▸ Work order: Transcribe exactly every line from the one containing "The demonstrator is" down to the final line of the listing below, including both, and leave out the rest.

▸ Dataset extract:

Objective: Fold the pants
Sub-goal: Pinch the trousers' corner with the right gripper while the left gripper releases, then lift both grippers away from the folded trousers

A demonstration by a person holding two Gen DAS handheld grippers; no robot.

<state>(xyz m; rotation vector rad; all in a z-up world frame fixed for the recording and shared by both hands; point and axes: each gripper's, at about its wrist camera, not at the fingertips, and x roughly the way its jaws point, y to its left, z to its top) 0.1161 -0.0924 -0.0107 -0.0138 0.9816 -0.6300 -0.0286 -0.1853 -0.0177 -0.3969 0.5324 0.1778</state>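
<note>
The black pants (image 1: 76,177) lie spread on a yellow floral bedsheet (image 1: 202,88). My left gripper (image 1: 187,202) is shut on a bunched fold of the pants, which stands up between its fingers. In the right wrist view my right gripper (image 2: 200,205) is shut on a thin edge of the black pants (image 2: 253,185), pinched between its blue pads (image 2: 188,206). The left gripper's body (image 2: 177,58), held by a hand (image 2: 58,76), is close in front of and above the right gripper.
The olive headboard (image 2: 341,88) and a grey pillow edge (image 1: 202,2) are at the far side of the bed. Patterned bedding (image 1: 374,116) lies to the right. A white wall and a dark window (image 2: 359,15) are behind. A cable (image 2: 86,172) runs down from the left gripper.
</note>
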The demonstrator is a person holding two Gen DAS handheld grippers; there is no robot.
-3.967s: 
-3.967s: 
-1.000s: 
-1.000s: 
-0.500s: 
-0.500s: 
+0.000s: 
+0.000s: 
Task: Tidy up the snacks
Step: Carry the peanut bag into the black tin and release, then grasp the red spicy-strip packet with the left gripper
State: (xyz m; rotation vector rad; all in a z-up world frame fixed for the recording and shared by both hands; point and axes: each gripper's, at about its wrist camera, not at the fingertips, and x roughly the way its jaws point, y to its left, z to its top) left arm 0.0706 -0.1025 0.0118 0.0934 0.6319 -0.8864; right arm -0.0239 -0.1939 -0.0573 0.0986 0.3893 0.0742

▸ Answer below:
The demonstrator is a person holding two Gen DAS handheld grippers; there is no robot.
-3.967s: 
-3.967s: 
-1.000s: 
-1.000s: 
-0.500s: 
-0.500s: 
+0.000s: 
+0.000s: 
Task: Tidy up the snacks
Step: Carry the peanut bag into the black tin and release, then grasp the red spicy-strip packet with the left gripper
State: (xyz m; rotation vector rad; all in a z-up world frame fixed for the recording and shared by both hands; point and axes: each gripper's, at about its wrist camera, not at the fingertips, and x roughly the way its jaws point, y to its left, z to its top) left arm 0.0706 -0.1025 0.0118 0.0934 0.6319 -0.8864; right arm -0.0239 -0.1939 -0.0573 0.0986 0.3893 0.0742

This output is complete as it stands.